## HOW TO COMPLETE THIS TASK
Whenever a picture appears in the records, exclude it, and transcribe everything else exactly.

## DATA EXTRACTS
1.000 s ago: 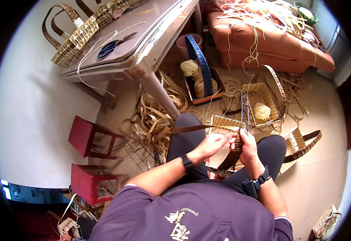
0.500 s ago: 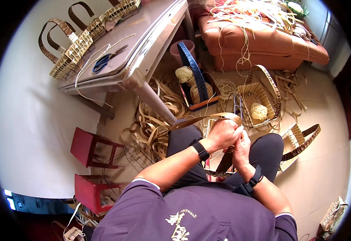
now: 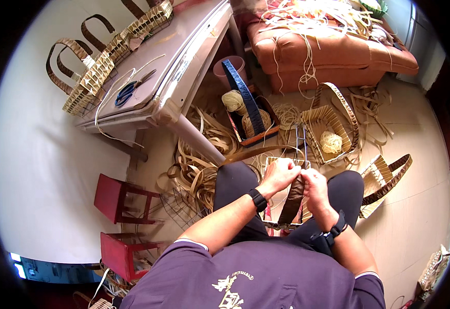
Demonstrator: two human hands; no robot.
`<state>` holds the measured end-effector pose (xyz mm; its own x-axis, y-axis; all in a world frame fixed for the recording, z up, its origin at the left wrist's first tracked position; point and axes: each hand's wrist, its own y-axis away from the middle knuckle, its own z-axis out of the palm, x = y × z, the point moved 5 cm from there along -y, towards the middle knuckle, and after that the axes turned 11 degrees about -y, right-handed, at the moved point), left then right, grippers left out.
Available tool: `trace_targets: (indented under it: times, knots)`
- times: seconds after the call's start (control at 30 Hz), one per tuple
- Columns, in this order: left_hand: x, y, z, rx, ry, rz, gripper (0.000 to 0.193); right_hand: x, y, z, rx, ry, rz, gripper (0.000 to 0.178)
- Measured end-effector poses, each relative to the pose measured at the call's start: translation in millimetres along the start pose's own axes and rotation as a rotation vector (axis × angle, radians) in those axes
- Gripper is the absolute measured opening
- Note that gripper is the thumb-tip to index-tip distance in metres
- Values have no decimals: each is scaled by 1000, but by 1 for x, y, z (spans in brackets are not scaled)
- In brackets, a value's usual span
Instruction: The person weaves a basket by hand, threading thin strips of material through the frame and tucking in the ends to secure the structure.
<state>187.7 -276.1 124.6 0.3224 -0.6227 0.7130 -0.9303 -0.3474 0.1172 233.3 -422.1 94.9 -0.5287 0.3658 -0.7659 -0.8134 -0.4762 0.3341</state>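
Between my knees stands a woven basket (image 3: pixel 281 225) with a tall handle (image 3: pixel 292 202) wrapped in shiny brown strip. At the top of that handle my left hand (image 3: pixel 280 176) and my right hand (image 3: pixel 315 189) meet, fingers pinched close together. A long brown strip (image 3: pixel 256 151) comes from the left, arcs above my hands and bends down to my fingertips. My left fingers appear closed on this strip, while the right ones grip the handle from its right side. The exact pinch point is partly hidden by the fingers.
Loose strips (image 3: pixel 199 170) lie heaped left of my knees near a wire frame (image 3: pixel 181 208). Ahead are a blue-handled basket (image 3: pixel 258 138), another basket (image 3: pixel 312 126) with a yarn ball (image 3: pixel 331 142), and a sofa (image 3: pixel 333 59). Scissors (image 3: pixel 132 88) lie on the table (image 3: pixel 147 67); red stools (image 3: pixel 110 198) stand left.
My hands have lowered and moved slightly apart, so more of the brown handle shows between them. The strip's loop now stands above my hands rather than lying across the left one.
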Motion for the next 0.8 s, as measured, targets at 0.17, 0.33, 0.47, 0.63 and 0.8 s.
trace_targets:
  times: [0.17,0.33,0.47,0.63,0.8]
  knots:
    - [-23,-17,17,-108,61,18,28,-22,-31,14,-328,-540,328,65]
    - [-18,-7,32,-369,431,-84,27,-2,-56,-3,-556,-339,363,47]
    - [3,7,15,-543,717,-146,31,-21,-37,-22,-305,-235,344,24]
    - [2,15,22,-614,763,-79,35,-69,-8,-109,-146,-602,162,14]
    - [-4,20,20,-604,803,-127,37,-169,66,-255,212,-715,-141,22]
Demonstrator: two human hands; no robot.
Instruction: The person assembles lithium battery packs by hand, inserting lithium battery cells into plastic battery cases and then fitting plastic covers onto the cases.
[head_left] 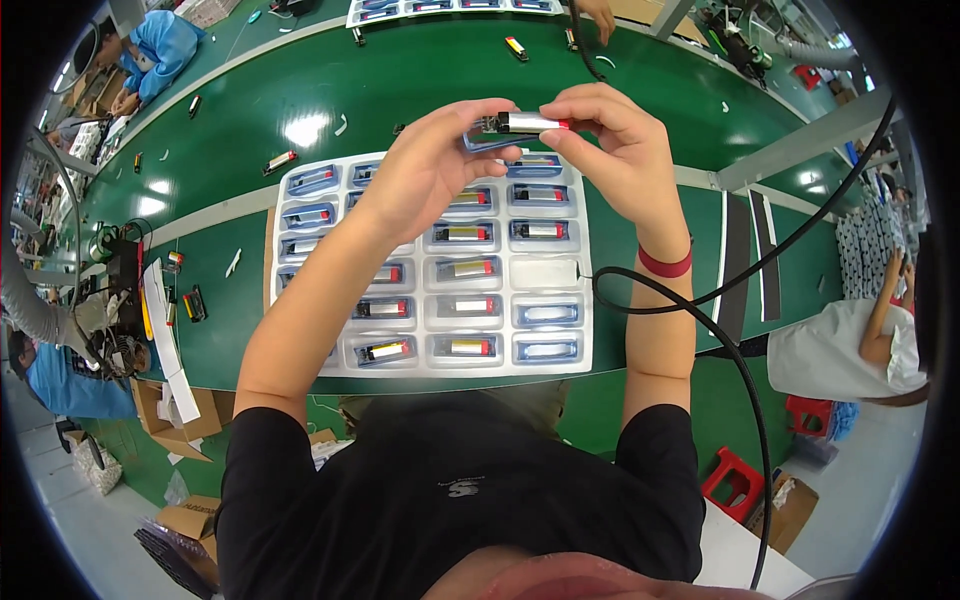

## OUTPUT FOR THIS TASK
1.000 s ago: 
0.500 s ago: 
now: 
Demonstrator: two human hands; no robot.
`<state>` holds the measured end-effector pose (xyz mm; its own x-axis, y-axis; all in a world frame fixed for the recording, z up, its origin at the left wrist's first tracked position; point and axes: each hand's wrist, its own y-axis away from the middle knuckle, its own z-axis out of the palm, x = y × z, the point moved 5 cm from there along -y, towards the middle knuckle, and after that the axes turned 11 degrees about -y, right-handed, at the moved point), left then right, grippers left out.
Available tool: `trace_targets: (indented under it: times, knots)`
- times: seconds after the call's start (control at 30 Hz), one per tuple
- Columns, in this order: left_hand: x, y, z, rx, ry, rz, gripper (0.000 to 0.193); right_hand: x, y, z, rx, ry, rz, gripper (0.000 to 0.178)
- Measured end-effector poses, each relative to the pose measured at the call's start: translation in millimetres along the start pose's own axes and rotation as a rotation vector (axis × angle, radians) in those axes
- Gripper is the absolute measured opening
- Note that gripper is the thumb-tip to index-tip distance in metres
- Values have no decimals: each is scaled by 1000, but by 1 for x, y, z (spans in brackets are not scaled)
- In brackets, a value's usual span
Instruction: The person weaves a basket by hand, threading thin strips of material through the frame and tucking in the ends to secure the structure.
<state>187.7 -276.1 124.6 0.3224 -0.6227 0.7130 -0.9303 -0.3474 0.1172 233.3 -422.1 94.9 -0.5287 0.3658 -0.7659 -0.8134 -0.4762 0.3341</state>
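Between my knees stands a woven basket (image 3: pixel 281 225) with a tall handle (image 3: pixel 292 202) wrapped in shiny brown strip. At the top of that handle my left hand (image 3: pixel 280 176) and my right hand (image 3: pixel 315 189) meet, fingers pinched close together. A long brown strip (image 3: pixel 256 151) comes from the left, arcs above my hands and bends down to my fingertips. My left fingers appear closed on this strip, while the right ones grip the handle from its right side. The exact pinch point is partly hidden by the fingers.
Loose strips (image 3: pixel 199 170) lie heaped left of my knees near a wire frame (image 3: pixel 181 208). Ahead are a blue-handled basket (image 3: pixel 258 138), another basket (image 3: pixel 312 126) with a yarn ball (image 3: pixel 331 142), and a sofa (image 3: pixel 333 59). Scissors (image 3: pixel 132 88) lie on the table (image 3: pixel 147 67); red stools (image 3: pixel 110 198) stand left.
My hands have lowered and moved slightly apart, so more of the brown handle shows between them. The strip's loop now stands above my hands rather than lying across the left one.
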Motion for the next 0.8 s, as measured, targets at 0.17, 0.33, 0.47, 0.63 and 0.8 s.
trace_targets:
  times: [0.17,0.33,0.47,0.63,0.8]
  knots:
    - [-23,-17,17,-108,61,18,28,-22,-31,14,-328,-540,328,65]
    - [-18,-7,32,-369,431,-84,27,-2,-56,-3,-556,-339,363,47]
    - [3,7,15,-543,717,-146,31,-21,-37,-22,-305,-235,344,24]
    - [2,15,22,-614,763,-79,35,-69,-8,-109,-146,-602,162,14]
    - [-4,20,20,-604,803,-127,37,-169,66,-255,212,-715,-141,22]
Demonstrator: two human hands; no robot.
Instruction: The person assembles lithium battery packs by hand, inserting lithium battery cells into plastic battery cases and then fitting plastic covers onto the cases.
[head_left] 

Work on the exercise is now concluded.